• Activity:
Nothing in the data below may be left out; return all of it exactly.

____________________

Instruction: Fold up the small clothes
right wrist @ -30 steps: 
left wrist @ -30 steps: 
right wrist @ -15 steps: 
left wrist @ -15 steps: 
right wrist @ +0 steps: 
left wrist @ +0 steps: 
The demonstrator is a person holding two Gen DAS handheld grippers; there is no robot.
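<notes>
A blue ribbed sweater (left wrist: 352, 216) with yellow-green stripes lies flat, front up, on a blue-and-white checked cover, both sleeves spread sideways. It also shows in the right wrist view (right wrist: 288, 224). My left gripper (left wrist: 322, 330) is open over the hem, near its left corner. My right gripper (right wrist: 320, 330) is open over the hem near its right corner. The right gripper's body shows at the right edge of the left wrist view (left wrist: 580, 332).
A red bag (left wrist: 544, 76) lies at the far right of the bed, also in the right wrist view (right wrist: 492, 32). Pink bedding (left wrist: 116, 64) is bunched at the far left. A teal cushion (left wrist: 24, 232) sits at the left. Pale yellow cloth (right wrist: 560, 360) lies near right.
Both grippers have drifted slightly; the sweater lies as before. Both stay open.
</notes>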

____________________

• Exercise result:
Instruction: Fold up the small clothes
right wrist @ -30 steps: 
left wrist @ -30 steps: 
right wrist @ -15 steps: 
left wrist @ -15 steps: 
right wrist @ +0 steps: 
left wrist @ +0 steps: 
The demonstrator is a person holding two Gen DAS handheld grippers; there is no robot.
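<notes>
A blue ribbed sweater (left wrist: 352, 216) with yellow-green stripes lies flat, front up, on a blue-and-white checked cover, both sleeves spread sideways. It also shows in the right wrist view (right wrist: 288, 224). My left gripper (left wrist: 322, 330) is open over the hem, near its left corner. My right gripper (right wrist: 320, 330) is open over the hem near its right corner. The right gripper's body shows at the right edge of the left wrist view (left wrist: 580, 332).
A red bag (left wrist: 544, 76) lies at the far right of the bed, also in the right wrist view (right wrist: 492, 32). Pink bedding (left wrist: 116, 64) is bunched at the far left. A teal cushion (left wrist: 24, 232) sits at the left. Pale yellow cloth (right wrist: 560, 360) lies near right.
Both grippers have drifted slightly; the sweater lies as before. Both stay open.
</notes>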

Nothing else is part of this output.